**WHAT YOU SHOULD DO:** Every picture stays out; everything else in the listing below is to be returned exactly.

**DATASET CONTENT:**

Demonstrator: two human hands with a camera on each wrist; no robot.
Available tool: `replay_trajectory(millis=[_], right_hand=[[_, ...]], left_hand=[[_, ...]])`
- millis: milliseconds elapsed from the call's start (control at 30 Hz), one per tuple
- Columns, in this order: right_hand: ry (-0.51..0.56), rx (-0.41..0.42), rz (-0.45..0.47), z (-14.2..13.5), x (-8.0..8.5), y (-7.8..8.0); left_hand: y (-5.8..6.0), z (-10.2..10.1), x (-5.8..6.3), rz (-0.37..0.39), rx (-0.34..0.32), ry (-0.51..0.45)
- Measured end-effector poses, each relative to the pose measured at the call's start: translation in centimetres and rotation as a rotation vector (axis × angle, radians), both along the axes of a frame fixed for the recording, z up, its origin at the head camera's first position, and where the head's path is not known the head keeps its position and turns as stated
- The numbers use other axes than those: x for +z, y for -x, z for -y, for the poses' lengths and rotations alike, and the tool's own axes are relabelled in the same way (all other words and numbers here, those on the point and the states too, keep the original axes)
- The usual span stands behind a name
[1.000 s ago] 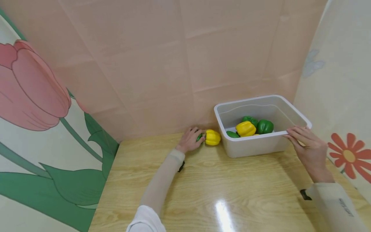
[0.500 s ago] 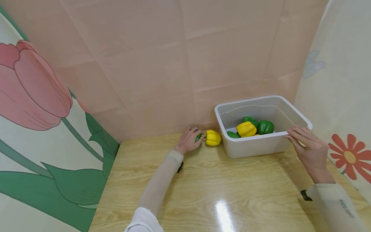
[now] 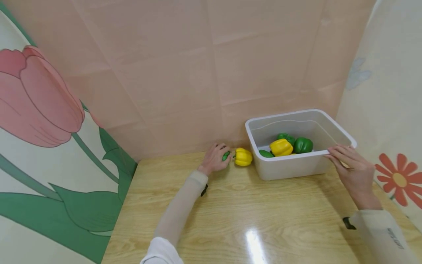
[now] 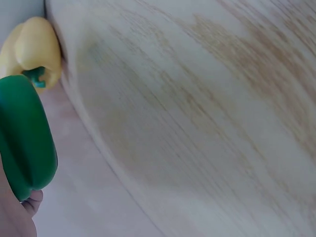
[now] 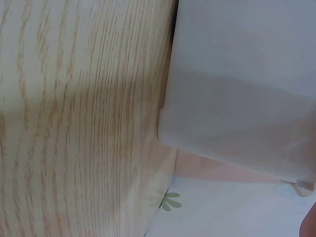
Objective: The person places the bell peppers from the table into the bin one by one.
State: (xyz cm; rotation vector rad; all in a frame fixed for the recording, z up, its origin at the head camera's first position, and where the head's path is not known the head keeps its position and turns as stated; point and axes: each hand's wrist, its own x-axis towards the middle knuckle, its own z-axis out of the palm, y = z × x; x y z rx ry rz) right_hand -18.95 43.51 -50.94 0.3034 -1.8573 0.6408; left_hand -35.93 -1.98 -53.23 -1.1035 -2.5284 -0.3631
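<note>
My left hand (image 3: pixel 213 160) holds a green bell pepper (image 4: pixel 27 140), its fingers curled over the top; in the head view only a small part of that pepper shows past them. Just right of this hand lies a yellow bell pepper (image 3: pixel 243 157), beside the left wall of a light grey plastic bin (image 3: pixel 290 171). The fingers of my right hand (image 3: pixel 355 172) grip the bin's rim at its front right corner, the thumb below the edge. Inside the bin are another yellow bell pepper (image 3: pixel 281 147), a green bell pepper (image 3: pixel 303 145) and more green ones partly hidden.
The wooden table (image 3: pixel 230 216) runs back to a pinkish cloth-covered wall (image 3: pixel 171 84). A panel with a painted tulip (image 3: pixel 52 95) stands on the left, and one with a red flower (image 3: pixel 399 179) on the right, close to my right hand.
The left hand has drawn slightly left, and the gap between it and the yellow bell pepper is a little wider. My right hand stays on the bin's rim.
</note>
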Motion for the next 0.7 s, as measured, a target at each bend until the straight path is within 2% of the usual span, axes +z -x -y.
replay_trajectory(millis=[267,533,700], right_hand=[[0.001,0.004,-0.007,0.2,0.1,-0.1],[-0.002,0.025,-0.012,0.2,0.3,-0.1],[0.010,0.038,-0.025,0.5,0.5,-0.2]], left_hand=[[-0.3,0.1,0.5,-0.023,-0.016,-0.050],[-0.6,0.2,1.2,-0.100,-0.042,-0.076],[-0.6,0.3,1.8,-0.104,-0.053,-0.079]])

**ANSWER AREA:**
Demonstrator: two human hands with a camera on each wrist; no robot.
Available tool: `replay_trajectory(millis=[_], right_hand=[[_, ...]], left_hand=[[_, ...]])`
- millis: milliseconds elapsed from the call's start (control at 30 Hz), one per tuple
- Columns, in this order: right_hand: ry (-0.51..0.56), rx (-0.41..0.42), rz (-0.45..0.47), z (-14.2..13.5), x (-8.0..8.5), y (-7.8..8.0); left_hand: y (-5.8..6.0), z (-10.2..10.1), x (-5.8..6.3), rz (-0.37..0.39), rx (-0.34..0.32), ry (-0.51..0.45)
- Measured end-effector poses, each relative to the pose measured at the call's start: translation in centimetres and rotation as a rotation vector (axis × angle, radians), both along the axes of a frame fixed for the recording, z up, its origin at the head camera's first position, and where the head's path is not known the head keeps its position and turns as stated
- The numbers use other axes than those: x for +z, y for -x, z for -y, for the poses' lengths and rotations alike, and the tool's own axes are relabelled in the same way (all other words and numbers here, those on the point and the states too, keep the original axes)
- The usual span stands behind a name
[1.000 s ago] 
[0.500 s ago] 
[now] 
[now] 
[now] 
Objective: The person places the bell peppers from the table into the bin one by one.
State: (xyz cm; rotation vector rad; all in a frame fixed for the recording, z up, its origin at the head camera's first position, and where the head's path is not known the head keeps its position and turns as stated; point and axes: each hand's wrist, its own x-axis towards the middle knuckle, its own z-axis out of the palm, y = z × x; x y z rx ry rz) right_hand -18.95 43.51 -50.94 0.3034 -1.8573 0.6408; left_hand -35.93 -1.98 -53.23 -1.1035 -2.5284 -0.3631
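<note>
My left hand (image 3: pixel 213 160) holds a green bell pepper (image 4: pixel 27 140), its fingers curled over the top; in the head view only a small part of that pepper shows past them. Just right of this hand lies a yellow bell pepper (image 3: pixel 243 157), beside the left wall of a light grey plastic bin (image 3: pixel 290 171). The fingers of my right hand (image 3: pixel 355 172) grip the bin's rim at its front right corner, the thumb below the edge. Inside the bin are another yellow bell pepper (image 3: pixel 281 147), a green bell pepper (image 3: pixel 303 145) and more green ones partly hidden.
The wooden table (image 3: pixel 230 216) runs back to a pinkish cloth-covered wall (image 3: pixel 171 84). A panel with a painted tulip (image 3: pixel 52 95) stands on the left, and one with a red flower (image 3: pixel 399 179) on the right, close to my right hand.
The left hand has drawn slightly left, and the gap between it and the yellow bell pepper is a little wider. My right hand stays on the bin's rim.
</note>
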Motion for the next 0.7 s, as measured, a target at each bend until the straight path is within 2% of the usual span, axes +z -x -y.
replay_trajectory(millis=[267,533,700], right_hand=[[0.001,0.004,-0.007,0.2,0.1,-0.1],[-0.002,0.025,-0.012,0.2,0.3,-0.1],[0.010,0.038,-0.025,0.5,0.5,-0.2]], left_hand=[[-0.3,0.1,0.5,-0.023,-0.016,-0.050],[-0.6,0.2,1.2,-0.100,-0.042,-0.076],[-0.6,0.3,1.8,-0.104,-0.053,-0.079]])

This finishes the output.